● WHAT TO PRODUCE
Skip the pictures and write out, word for word, the lines below from the one with "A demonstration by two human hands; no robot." through the one with "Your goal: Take", inclusive.

● STORED DATA
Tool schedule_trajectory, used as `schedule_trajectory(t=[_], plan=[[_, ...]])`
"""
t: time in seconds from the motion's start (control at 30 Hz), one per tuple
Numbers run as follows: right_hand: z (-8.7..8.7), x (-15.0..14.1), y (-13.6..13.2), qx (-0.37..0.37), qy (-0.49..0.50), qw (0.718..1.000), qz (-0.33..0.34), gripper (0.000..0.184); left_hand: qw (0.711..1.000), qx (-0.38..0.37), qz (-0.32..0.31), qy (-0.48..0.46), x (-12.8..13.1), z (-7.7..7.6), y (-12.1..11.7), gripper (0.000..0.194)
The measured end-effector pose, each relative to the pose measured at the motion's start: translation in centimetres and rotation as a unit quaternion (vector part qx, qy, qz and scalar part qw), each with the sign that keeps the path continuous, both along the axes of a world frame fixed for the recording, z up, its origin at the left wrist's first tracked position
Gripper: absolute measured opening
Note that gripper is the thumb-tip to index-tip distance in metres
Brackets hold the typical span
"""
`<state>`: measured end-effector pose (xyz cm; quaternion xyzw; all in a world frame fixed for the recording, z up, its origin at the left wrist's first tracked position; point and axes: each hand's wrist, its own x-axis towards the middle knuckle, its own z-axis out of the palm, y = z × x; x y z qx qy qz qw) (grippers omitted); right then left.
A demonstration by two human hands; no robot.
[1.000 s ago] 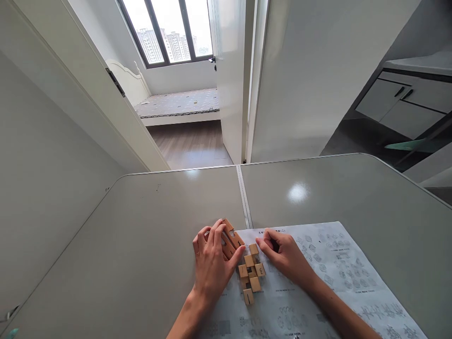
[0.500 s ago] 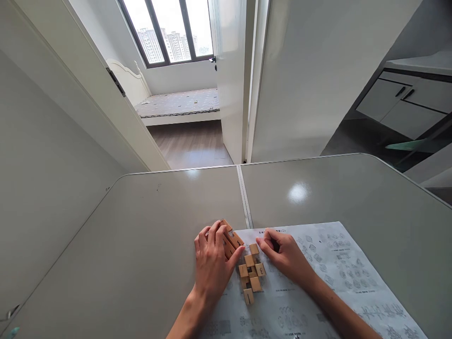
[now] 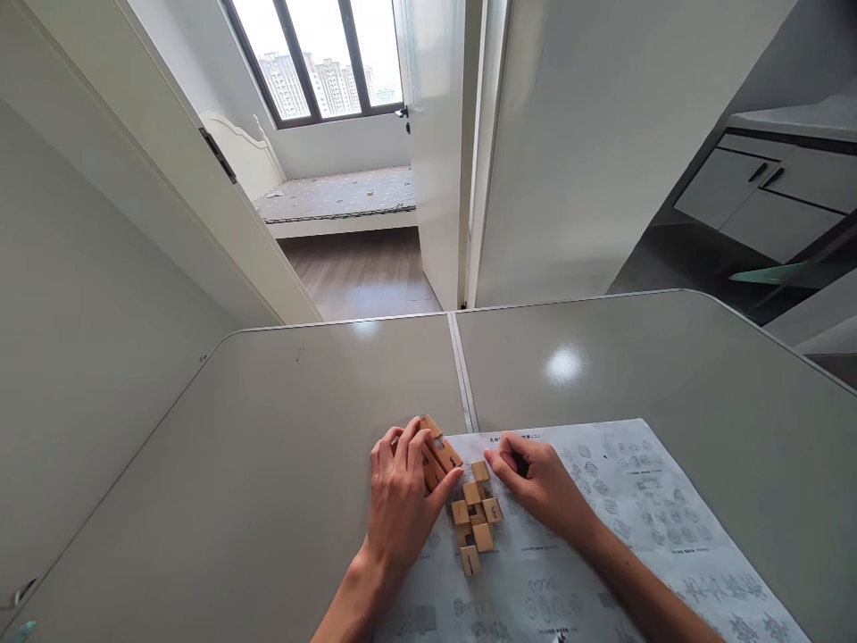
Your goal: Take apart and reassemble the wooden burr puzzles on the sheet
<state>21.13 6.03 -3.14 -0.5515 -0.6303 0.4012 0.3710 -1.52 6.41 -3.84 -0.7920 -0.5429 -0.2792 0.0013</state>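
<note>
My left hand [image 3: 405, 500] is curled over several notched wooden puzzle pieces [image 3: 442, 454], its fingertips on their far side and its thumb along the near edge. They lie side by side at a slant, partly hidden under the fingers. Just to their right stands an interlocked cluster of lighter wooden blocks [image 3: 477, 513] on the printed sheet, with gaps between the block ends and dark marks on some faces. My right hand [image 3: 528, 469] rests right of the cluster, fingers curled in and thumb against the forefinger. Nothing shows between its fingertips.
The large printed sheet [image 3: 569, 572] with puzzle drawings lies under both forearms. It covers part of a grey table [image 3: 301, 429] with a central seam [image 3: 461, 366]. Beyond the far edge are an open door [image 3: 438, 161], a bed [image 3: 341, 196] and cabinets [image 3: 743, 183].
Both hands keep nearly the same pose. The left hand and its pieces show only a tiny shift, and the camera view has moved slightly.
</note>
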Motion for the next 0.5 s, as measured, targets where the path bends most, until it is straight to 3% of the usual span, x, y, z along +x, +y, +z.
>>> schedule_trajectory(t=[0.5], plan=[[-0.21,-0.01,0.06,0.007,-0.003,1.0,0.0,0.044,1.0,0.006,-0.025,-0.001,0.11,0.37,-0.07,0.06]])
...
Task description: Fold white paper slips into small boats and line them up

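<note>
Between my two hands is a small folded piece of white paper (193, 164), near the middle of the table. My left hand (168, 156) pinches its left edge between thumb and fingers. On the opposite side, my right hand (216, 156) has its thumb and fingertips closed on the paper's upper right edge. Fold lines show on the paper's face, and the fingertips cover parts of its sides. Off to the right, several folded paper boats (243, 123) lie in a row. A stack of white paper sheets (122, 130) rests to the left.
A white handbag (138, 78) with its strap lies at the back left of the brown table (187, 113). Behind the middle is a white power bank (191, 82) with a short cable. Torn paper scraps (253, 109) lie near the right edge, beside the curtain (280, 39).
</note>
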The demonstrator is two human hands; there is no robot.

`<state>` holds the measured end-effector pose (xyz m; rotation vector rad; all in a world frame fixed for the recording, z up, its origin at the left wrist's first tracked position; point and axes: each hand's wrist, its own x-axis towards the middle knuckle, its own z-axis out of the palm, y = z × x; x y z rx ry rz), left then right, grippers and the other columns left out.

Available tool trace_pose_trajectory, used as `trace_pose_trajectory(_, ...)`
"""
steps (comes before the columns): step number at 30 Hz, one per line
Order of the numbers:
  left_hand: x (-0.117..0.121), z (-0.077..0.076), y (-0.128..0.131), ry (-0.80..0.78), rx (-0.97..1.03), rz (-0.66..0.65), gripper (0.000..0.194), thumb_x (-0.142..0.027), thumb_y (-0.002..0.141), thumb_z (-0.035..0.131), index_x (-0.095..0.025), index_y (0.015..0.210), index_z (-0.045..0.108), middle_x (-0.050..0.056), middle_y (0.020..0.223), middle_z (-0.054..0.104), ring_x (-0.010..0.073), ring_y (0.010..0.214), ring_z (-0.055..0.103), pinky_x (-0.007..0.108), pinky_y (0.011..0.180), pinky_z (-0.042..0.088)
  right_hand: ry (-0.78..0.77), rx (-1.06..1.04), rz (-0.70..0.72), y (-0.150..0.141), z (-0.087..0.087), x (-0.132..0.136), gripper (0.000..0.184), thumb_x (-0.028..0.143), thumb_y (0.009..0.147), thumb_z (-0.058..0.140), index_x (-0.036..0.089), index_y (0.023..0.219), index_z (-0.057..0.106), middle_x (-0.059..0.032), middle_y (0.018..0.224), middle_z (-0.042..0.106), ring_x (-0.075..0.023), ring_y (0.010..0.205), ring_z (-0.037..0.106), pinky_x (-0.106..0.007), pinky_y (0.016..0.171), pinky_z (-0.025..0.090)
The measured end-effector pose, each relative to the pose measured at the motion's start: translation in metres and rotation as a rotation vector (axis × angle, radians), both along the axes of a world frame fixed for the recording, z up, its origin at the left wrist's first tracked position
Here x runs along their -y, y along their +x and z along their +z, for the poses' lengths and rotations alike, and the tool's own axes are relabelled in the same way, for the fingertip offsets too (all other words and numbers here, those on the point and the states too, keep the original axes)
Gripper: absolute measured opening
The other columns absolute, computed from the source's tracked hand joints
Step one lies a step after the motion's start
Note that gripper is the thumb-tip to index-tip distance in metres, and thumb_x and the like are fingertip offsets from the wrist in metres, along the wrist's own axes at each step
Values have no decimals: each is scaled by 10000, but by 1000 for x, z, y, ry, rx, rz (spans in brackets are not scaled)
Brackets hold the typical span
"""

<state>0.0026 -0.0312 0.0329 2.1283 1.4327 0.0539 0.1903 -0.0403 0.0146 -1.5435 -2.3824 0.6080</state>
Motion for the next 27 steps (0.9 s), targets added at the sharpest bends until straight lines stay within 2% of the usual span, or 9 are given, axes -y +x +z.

● SOLUTION TO THIS EXERCISE
A demonstration by two human hands; no robot.
[1.000 s ago] 
[0.500 s ago] 
[now] 
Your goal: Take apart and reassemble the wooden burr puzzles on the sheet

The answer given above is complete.